Bank-earnings results this month showed continued progress toward reducing the footprint and making it more efficient. On Friday, Wells Fargo — which earlier this year announced a plan to cut 800 branches by 2020 — reported that in its third financial quarter of this year, the bank consolidated 93 branches, and it’s on track to consolidate a total of 300 branches this year. Citi, which also reported third-quarter earnings Friday, reduced its branch numbers by 11 since the previous quarter.
It’s a response to the current shift toward digital and mobile banking. But instead of killing off the branch, banks are closing locations as they rethink their roles. When customers carry out more day-to-day routine transactions like check cashing and deposits through digital channels, the bank branch needs to change.
“Bank branches aren’t dead industrywide — we just don’t need them as much,” said Celent senior analyst Bob Meara. “Big banks are continually looking at how their channel spend mixes with utilization, and they read those tea leaves carefully.”
For Wells Fargo, branch consolidations coincided with a decline in teller and ATM transactions — down 6 percent from a year ago — reflecting the continual migration of customers from physical to digital channels, CEO Timothy Sloan said Friday on the company’s third-quarter earnings call.
Similar to what’s happening among home improvement retailers, like Home Depot, which are aiming to turn physical locations into support centers for big projects, banks want to turn branches into places where customers can talk through larger transactions like mortgages or investments. Customers who don’t want to make major, higher-risk financial decisions through online or mobile channels can consult knowledgeable staff members in a comfortable setting. It’s not going to counteract the move to online banking: According to Aite Group, there are currently 173 million digital banking users in the U.S. But the rise of digital banking is pushing banks to focus on value-added transactions in branches.

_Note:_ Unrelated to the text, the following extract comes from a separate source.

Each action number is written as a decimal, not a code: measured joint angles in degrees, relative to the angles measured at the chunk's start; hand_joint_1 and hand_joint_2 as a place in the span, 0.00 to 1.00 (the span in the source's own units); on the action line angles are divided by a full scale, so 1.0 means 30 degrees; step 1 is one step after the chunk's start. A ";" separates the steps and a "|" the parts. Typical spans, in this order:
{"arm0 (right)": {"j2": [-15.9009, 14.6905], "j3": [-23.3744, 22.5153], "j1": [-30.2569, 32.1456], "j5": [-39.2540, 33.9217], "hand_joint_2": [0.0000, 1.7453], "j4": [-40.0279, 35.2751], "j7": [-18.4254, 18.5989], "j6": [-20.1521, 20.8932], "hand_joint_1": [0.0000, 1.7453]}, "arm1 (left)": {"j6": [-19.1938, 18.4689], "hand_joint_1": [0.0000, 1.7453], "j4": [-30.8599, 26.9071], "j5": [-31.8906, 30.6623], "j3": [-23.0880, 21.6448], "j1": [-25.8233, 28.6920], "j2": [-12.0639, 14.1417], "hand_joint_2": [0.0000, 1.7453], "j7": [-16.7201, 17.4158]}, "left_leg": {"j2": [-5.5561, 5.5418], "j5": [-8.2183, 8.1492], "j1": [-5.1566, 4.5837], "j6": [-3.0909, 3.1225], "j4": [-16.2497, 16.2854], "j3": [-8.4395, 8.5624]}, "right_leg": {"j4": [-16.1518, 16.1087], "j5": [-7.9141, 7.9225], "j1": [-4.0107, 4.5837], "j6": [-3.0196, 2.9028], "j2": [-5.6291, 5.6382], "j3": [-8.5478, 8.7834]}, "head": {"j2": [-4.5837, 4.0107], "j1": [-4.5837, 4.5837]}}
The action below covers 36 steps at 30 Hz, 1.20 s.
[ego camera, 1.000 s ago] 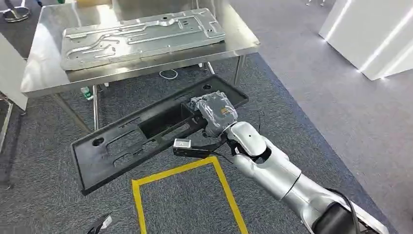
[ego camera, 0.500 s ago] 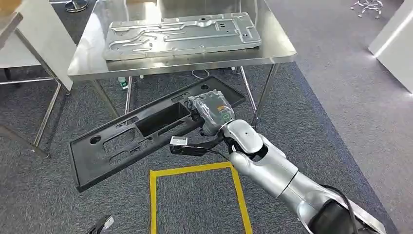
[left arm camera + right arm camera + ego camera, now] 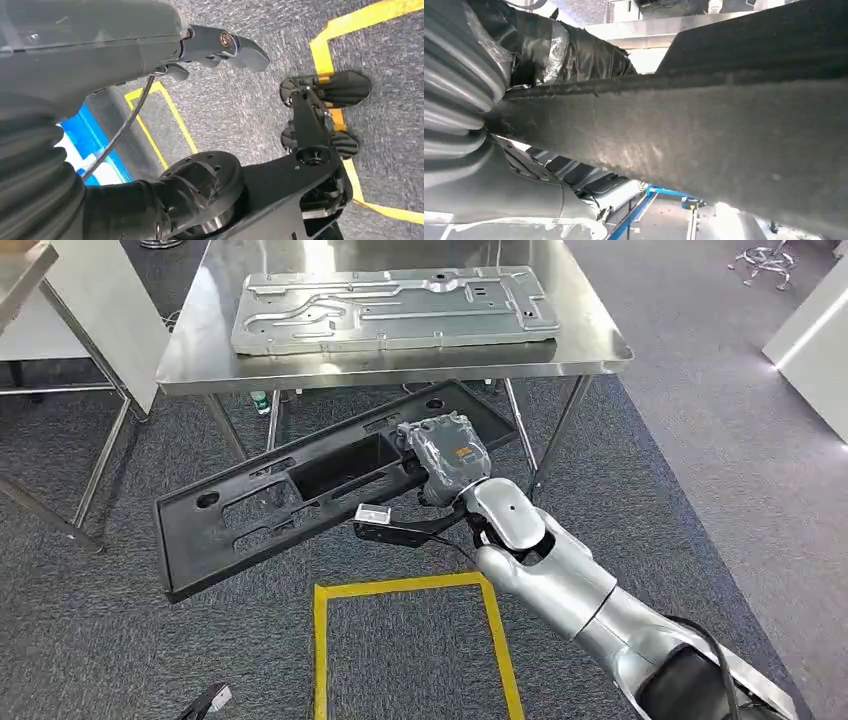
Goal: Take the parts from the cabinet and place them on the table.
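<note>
A long black plastic panel (image 3: 260,510) with several cut-outs hangs in the air, tilted, just in front of the steel table (image 3: 590,345) and below its top. My right hand (image 3: 445,455) grips the panel's near long edge around its middle. The right wrist view has the panel's dark edge (image 3: 704,130) close up, with my taped fingers (image 3: 569,52) wrapped over it. A stamped grey metal plate (image 3: 390,305) lies flat on the table. My left hand (image 3: 215,45) hangs low over the carpet with nothing in it, its tip at the lower edge of the head view (image 3: 208,702).
A yellow tape rectangle (image 3: 400,590) marks the grey carpet below the panel. The table's legs (image 3: 555,435) stand behind the panel's far end. Another table's frame (image 3: 60,470) is at the left, and a white wall (image 3: 815,330) at the right.
The whole picture has shifted: the camera has turned, and the table now stands more squarely ahead. The panel stays in my right hand, its far end now under the table's front edge.
</note>
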 joint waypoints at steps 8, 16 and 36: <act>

“They’re focusing [the branch] on value-added activities and relationship building,” said Aite senior analyst Tiffani Montez, who added that banks want to take day-to-day simple transactions out of the branch to focus on customer acquisition for higher-margin products.
In response to the trend, over the past year, Citi, Chase and Bank of America rolled out physical locations resembling Apple Stores equipped with tablets, video-conferencing capabilities and other tech that help customers and employees on staff solve problems more quickly. Equipping the branches with enabling technology is an important part of this, meaning while there may be fewer branches overall, each location will pack in more services.
Not all banks believe quality comes at the cost of quantity. JPMorgan Chase announced plans in January to open 400 new branches over the next five years, adding to its 5,100 current locations. The bank said the move is about building relationships and establishing a foothold in new markets.
“To us, this expansion is so much more than building a branch. This is about new relationships with customers, communities and employees,” said Thasunda Duckett, CEO, Chase Consumer Banking, in a statement announcing the bank’s plans to grow its physical imprint in and around Philadelphia.
Despite an apparent anomaly to the trend of branch reductions, Meara said Chase’s moves don’t stray away from the industrywide trend of using the branch as a focal point for discussion; for Chase, new branches mean the bank can establish footholds in new geographies, which could result in an overall lift of customers online and off.
“Chase is not increasing branch density, but they’re increasing their geographic footprint,” he said. “Chase invested more than others in modernizing the network through a substantive physical redesign.”